* _Try it_: Please count the lines in the entries below that include the word "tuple", and give only the number.

* _Recorded information_:
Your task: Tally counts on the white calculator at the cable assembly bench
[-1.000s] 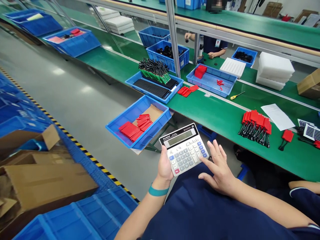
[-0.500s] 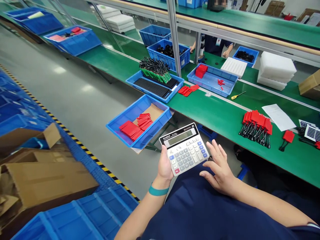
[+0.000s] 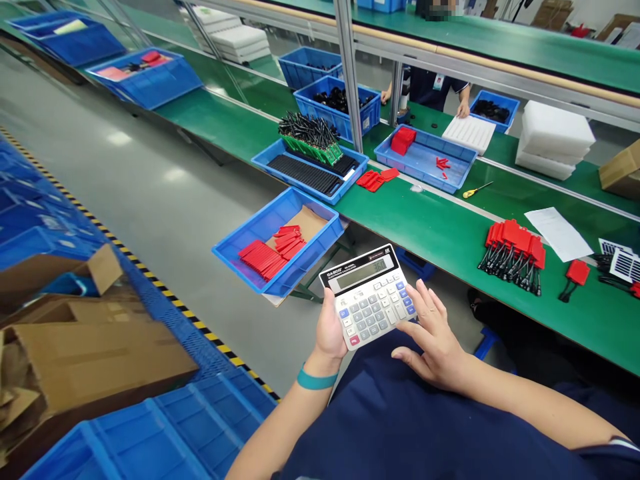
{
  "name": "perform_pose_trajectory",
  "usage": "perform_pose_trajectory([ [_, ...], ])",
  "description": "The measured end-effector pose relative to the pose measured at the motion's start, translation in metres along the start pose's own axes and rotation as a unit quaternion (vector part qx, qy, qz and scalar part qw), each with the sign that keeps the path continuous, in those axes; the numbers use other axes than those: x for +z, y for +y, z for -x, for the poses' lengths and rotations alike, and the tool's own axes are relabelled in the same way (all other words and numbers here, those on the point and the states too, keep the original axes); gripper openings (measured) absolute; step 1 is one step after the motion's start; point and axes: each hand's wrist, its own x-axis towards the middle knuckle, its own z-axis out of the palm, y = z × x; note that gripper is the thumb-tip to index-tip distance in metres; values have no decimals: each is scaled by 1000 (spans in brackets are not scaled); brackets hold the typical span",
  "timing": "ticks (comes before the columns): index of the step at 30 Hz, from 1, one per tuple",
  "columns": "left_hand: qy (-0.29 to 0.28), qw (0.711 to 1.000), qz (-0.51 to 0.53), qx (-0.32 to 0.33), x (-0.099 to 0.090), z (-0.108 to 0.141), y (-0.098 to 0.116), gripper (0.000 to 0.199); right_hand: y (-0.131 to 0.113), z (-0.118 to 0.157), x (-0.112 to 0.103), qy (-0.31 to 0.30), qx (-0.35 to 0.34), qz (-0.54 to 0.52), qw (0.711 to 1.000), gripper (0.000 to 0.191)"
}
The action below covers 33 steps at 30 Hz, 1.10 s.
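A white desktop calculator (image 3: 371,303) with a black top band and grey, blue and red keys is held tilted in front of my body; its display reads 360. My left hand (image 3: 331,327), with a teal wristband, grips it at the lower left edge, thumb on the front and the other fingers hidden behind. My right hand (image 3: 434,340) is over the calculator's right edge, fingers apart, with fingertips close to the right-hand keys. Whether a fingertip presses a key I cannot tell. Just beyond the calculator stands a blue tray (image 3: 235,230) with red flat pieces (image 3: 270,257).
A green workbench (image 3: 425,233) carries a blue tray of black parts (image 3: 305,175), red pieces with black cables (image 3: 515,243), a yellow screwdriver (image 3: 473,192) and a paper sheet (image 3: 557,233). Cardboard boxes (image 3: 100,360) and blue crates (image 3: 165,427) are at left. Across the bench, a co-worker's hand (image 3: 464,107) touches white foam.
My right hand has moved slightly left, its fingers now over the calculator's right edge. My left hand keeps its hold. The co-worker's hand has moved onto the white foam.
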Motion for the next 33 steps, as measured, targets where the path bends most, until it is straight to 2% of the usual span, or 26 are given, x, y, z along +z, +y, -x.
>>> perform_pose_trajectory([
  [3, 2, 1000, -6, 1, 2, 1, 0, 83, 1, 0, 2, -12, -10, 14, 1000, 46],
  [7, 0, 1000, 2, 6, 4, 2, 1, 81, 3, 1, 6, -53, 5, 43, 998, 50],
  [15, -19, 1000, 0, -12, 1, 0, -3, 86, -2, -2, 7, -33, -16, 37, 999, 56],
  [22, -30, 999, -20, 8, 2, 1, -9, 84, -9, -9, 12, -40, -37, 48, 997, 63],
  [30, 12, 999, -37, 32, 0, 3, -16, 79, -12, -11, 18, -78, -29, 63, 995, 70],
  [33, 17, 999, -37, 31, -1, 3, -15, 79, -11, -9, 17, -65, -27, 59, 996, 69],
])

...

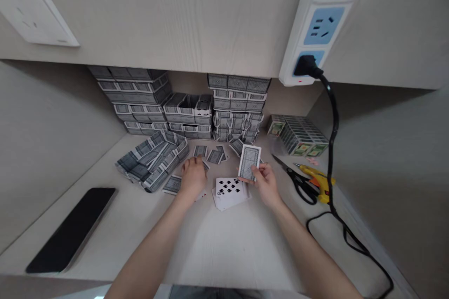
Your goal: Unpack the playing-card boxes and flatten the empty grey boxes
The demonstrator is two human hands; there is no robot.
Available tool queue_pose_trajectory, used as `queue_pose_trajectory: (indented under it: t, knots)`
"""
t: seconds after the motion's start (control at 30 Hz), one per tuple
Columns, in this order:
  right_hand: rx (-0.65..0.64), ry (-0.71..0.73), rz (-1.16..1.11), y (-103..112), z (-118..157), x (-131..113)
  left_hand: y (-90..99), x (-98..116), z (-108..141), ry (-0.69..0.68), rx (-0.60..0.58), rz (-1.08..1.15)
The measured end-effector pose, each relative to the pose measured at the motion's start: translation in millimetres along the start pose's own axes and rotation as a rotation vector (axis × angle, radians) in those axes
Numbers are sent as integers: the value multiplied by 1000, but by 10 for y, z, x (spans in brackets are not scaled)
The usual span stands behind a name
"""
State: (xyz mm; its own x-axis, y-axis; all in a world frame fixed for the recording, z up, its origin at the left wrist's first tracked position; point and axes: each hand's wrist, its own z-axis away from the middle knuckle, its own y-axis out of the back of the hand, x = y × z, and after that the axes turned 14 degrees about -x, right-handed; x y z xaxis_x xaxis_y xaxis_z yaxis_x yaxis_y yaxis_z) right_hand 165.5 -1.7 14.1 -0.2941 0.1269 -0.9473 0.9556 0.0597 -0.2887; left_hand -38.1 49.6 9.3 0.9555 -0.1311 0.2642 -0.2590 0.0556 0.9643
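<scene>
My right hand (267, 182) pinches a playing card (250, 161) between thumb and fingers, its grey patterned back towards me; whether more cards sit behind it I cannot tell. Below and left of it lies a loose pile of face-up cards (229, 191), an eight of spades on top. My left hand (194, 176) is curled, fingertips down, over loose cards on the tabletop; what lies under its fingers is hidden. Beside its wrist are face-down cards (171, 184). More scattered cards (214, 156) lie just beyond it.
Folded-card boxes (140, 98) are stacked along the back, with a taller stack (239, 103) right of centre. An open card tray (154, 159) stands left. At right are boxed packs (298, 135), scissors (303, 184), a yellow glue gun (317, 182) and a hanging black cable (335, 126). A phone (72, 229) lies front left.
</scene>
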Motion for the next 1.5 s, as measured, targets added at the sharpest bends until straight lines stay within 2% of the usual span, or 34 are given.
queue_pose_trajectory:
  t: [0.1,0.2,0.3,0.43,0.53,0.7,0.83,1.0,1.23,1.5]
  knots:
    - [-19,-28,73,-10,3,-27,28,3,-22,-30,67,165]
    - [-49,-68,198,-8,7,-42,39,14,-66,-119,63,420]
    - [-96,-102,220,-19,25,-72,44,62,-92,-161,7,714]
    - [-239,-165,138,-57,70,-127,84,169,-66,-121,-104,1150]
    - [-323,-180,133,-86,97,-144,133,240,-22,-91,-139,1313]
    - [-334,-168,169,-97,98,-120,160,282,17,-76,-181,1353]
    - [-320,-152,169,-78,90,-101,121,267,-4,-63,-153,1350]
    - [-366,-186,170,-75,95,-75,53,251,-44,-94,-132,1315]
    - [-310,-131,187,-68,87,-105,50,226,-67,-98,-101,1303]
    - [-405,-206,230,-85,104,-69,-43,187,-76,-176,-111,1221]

* _Task output_: 2